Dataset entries
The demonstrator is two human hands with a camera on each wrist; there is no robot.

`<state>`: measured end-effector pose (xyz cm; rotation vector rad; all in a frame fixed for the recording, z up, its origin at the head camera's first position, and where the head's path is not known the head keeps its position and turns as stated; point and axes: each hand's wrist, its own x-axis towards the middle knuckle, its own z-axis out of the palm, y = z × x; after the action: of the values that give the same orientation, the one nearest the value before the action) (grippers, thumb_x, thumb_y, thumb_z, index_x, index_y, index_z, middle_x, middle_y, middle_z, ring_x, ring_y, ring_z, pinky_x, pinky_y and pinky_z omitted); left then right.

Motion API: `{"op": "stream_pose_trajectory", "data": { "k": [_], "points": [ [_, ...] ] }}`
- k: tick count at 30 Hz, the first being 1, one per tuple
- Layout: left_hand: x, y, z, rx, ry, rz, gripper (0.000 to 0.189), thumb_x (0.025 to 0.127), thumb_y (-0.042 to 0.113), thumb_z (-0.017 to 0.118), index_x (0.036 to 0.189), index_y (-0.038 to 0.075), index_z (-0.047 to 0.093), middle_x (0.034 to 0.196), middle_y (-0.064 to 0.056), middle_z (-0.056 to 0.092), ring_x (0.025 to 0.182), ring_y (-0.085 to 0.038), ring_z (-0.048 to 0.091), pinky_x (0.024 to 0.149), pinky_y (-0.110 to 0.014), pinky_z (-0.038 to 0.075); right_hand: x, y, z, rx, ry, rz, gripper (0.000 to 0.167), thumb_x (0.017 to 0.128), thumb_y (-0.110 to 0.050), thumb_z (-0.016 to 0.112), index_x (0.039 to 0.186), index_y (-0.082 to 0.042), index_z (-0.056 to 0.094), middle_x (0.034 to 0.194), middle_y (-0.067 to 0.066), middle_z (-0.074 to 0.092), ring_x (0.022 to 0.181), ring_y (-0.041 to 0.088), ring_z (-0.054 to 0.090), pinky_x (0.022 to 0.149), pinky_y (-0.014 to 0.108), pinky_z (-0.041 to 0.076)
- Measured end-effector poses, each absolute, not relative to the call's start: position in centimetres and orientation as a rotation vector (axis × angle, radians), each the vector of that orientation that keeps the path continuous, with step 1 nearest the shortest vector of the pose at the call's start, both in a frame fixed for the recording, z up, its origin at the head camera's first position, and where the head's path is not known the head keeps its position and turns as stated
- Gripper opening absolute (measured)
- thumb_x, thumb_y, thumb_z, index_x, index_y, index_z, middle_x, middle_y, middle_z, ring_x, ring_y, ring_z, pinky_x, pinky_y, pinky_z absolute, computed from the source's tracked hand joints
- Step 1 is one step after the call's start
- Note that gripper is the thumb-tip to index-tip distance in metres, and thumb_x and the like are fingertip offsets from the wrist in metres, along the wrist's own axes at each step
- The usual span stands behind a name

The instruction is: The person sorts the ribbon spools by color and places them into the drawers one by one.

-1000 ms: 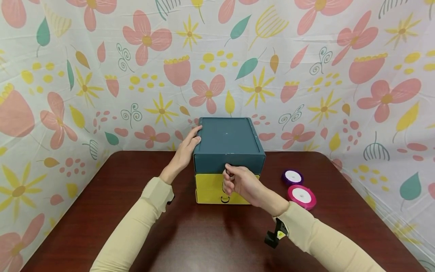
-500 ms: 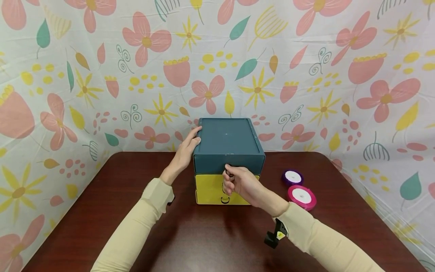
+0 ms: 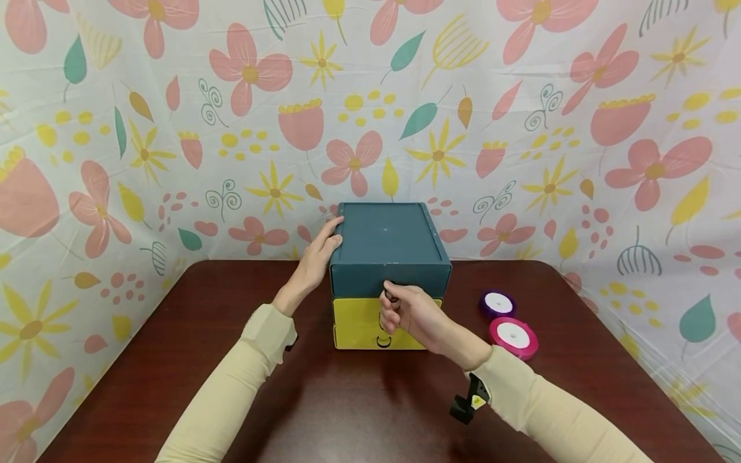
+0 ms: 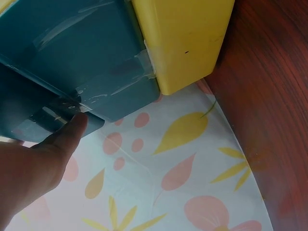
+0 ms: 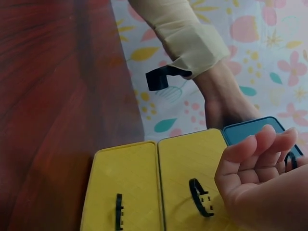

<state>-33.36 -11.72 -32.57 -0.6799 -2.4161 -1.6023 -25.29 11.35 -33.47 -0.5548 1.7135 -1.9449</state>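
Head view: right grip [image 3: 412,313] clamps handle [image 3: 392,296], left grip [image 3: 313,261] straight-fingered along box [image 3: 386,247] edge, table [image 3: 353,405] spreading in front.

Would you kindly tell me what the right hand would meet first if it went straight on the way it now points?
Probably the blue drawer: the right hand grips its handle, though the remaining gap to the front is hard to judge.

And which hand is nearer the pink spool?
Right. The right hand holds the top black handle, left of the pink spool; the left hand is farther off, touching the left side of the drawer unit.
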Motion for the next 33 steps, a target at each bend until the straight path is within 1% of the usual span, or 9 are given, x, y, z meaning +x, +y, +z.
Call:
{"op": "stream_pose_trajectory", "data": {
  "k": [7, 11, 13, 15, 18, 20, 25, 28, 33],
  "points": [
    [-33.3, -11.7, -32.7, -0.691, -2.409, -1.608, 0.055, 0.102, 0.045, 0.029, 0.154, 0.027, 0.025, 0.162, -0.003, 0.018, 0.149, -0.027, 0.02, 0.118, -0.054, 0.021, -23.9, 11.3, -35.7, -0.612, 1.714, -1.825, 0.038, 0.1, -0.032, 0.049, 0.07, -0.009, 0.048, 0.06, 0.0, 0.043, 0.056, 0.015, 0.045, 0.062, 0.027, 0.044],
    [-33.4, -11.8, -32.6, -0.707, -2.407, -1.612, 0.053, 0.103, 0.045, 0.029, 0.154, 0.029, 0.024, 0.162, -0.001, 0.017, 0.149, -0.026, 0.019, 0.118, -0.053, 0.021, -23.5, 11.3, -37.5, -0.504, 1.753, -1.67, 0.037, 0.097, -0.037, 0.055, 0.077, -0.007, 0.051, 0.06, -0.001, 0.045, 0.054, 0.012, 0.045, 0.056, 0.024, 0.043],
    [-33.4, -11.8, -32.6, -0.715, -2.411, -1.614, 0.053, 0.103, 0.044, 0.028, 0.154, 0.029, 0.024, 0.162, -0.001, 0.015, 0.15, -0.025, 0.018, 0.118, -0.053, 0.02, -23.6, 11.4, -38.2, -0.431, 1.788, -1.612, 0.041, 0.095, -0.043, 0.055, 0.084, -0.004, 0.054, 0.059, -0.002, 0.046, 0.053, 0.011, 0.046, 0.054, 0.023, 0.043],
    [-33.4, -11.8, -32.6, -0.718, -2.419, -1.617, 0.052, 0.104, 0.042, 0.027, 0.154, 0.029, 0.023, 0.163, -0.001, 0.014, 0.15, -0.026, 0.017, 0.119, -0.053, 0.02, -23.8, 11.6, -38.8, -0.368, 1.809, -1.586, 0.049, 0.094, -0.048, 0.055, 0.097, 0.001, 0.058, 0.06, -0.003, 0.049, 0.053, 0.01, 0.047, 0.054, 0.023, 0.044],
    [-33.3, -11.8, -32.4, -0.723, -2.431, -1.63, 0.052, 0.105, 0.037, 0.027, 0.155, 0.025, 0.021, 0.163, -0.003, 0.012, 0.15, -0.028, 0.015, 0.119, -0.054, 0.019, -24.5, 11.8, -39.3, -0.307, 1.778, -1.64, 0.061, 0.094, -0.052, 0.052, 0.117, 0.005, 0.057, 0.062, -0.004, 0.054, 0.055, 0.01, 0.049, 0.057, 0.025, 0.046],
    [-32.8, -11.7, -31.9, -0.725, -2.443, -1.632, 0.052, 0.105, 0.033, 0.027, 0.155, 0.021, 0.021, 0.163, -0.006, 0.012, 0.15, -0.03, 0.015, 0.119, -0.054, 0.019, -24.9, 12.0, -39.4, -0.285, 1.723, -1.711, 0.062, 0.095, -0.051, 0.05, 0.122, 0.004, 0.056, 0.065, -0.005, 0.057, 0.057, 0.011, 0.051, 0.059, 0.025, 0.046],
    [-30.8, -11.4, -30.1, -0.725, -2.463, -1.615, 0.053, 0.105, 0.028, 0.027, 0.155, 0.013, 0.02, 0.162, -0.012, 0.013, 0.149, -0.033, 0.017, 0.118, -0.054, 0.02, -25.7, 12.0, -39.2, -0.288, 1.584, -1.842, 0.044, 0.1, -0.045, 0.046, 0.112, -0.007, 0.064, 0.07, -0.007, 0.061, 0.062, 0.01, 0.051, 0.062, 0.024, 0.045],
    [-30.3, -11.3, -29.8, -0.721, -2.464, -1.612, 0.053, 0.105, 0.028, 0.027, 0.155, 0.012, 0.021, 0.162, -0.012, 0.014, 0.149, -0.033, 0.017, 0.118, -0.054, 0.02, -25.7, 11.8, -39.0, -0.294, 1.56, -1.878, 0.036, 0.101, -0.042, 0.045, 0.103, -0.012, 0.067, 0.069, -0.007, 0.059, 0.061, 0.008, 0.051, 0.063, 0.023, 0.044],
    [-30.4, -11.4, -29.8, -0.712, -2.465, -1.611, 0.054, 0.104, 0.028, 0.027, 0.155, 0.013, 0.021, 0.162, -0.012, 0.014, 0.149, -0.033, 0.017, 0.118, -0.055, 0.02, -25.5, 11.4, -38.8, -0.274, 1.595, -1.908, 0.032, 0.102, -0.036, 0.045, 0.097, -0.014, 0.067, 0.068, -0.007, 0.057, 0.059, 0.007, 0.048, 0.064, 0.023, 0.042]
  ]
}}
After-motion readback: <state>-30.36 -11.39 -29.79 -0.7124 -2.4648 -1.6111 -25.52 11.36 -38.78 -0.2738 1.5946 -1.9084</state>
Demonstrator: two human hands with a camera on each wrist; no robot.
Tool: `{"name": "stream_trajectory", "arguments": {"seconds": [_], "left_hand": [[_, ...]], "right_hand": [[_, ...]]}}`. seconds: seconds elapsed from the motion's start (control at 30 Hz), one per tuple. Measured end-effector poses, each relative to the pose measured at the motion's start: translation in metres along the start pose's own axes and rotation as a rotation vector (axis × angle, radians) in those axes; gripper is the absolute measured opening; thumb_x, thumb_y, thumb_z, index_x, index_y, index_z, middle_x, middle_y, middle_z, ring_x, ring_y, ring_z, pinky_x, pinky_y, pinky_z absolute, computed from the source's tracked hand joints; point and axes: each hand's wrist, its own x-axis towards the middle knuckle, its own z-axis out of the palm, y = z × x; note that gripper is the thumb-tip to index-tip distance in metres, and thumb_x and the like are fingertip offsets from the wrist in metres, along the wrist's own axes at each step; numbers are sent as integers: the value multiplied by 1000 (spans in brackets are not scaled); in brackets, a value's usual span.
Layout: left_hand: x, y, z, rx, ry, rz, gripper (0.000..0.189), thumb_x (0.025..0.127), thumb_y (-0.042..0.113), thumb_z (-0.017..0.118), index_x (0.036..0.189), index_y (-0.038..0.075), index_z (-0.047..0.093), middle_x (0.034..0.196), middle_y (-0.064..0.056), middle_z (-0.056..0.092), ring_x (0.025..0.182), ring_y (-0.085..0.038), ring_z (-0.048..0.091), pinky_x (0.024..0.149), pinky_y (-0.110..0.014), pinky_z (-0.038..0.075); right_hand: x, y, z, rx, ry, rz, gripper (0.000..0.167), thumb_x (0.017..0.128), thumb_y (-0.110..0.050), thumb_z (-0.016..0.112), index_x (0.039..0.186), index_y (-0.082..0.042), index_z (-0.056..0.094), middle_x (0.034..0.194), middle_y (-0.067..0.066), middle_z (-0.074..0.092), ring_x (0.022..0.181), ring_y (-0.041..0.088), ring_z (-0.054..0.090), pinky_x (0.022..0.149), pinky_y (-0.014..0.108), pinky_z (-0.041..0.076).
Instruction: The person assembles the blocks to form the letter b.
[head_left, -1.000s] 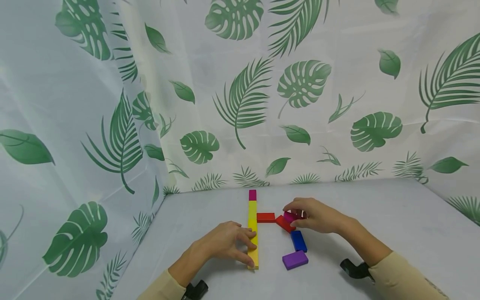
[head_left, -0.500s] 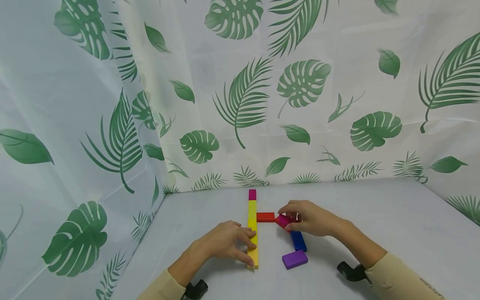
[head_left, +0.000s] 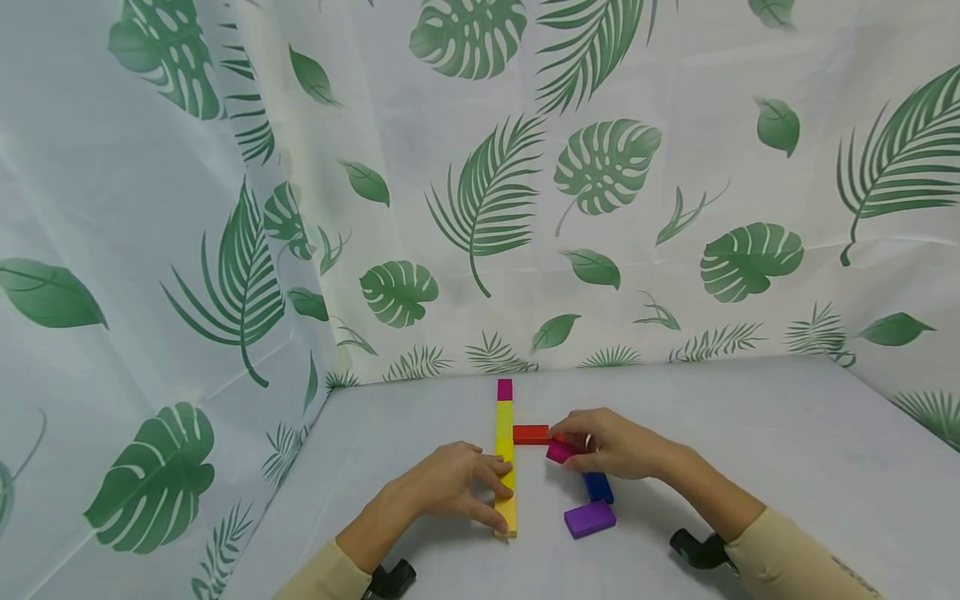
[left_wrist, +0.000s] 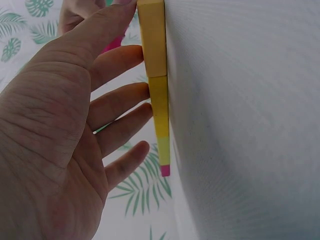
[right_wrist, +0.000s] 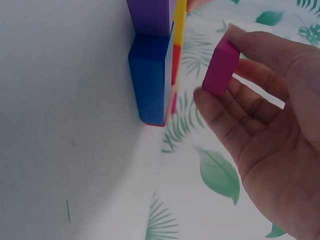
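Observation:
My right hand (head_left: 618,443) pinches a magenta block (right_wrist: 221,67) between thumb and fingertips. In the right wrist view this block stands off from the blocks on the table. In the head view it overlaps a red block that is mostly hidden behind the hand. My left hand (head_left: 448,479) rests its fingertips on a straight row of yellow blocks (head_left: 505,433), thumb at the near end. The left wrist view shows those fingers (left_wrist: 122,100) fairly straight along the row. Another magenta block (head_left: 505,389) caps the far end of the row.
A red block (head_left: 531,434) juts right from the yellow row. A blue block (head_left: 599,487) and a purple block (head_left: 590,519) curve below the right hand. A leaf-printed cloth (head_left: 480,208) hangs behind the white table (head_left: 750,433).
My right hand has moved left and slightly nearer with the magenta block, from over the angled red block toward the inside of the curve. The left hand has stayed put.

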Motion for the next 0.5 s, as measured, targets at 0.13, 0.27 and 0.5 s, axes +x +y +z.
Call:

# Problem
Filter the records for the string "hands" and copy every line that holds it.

# Answer to the problem
The demonstrator is two human hands with a camera on each wrist; there is no robot.
Demonstrator: two human hands with a camera on each wrist; no robot.

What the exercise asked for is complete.